» **Records shown**
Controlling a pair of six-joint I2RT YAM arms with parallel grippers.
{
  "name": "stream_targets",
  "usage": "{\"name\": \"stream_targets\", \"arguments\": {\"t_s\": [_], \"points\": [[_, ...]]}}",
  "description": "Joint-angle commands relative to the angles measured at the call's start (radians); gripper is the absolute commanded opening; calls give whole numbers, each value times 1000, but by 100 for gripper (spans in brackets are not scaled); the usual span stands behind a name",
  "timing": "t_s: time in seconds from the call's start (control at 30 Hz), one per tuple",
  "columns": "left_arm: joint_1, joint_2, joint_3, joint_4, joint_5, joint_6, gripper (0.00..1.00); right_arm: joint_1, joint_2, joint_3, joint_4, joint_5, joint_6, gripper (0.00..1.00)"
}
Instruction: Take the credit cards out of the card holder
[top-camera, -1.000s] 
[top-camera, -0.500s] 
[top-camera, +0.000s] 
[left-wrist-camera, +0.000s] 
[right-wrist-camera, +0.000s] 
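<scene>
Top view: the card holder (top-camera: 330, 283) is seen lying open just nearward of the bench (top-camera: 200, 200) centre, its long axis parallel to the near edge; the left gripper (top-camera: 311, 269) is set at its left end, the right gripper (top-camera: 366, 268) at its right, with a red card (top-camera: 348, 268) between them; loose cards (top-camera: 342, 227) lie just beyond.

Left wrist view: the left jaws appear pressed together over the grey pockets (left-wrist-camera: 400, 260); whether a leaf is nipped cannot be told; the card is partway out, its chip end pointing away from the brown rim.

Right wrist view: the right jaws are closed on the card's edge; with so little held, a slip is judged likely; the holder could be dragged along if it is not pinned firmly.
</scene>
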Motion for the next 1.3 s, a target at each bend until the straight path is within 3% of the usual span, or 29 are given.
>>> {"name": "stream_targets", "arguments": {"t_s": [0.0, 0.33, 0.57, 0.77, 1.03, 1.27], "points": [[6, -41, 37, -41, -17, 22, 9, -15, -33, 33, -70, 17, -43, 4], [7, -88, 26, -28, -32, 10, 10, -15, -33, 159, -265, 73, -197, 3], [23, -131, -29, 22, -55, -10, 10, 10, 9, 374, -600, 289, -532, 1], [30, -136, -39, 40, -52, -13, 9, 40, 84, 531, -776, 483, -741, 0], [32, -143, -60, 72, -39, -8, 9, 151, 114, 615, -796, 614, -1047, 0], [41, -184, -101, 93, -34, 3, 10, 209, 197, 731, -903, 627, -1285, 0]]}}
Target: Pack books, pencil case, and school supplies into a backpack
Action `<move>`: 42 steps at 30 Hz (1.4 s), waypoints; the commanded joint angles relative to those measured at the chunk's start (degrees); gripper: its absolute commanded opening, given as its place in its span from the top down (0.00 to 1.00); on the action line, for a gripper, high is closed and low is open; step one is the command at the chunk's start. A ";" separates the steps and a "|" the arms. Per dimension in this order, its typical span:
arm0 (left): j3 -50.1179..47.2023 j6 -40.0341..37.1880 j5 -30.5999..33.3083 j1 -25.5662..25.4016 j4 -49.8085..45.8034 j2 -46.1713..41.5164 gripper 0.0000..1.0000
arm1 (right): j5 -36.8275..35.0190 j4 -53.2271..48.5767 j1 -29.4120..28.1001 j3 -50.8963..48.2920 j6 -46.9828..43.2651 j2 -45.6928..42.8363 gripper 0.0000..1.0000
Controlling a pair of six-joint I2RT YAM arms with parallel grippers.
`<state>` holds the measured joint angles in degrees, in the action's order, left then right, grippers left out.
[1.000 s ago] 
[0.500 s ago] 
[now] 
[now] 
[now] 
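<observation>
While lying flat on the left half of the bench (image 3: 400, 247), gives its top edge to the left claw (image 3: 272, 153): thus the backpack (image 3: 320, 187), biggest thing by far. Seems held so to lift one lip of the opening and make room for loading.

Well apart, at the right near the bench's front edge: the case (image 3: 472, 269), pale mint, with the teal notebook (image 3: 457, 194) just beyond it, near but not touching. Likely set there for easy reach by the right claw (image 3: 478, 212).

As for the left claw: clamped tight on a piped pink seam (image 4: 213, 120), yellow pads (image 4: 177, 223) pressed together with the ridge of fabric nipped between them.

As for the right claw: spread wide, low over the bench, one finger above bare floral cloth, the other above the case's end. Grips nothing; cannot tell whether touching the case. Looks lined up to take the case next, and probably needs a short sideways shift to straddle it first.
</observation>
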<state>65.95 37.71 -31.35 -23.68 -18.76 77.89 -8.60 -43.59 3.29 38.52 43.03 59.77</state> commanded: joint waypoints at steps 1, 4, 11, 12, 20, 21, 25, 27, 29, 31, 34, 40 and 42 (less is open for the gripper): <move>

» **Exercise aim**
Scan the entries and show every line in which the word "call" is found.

» **Response box**
  "description": "Joint-angle commands relative to the angles measured at the call's start (radians); gripper is the absolute commanded opening; calls give whole numbers, each value times 1000, but by 100 for gripper (spans in brackets are not scaled); the usual span stands behind a name",
  "timing": "t_s: time in seconds from the call's start (control at 30 Hz), one per tuple",

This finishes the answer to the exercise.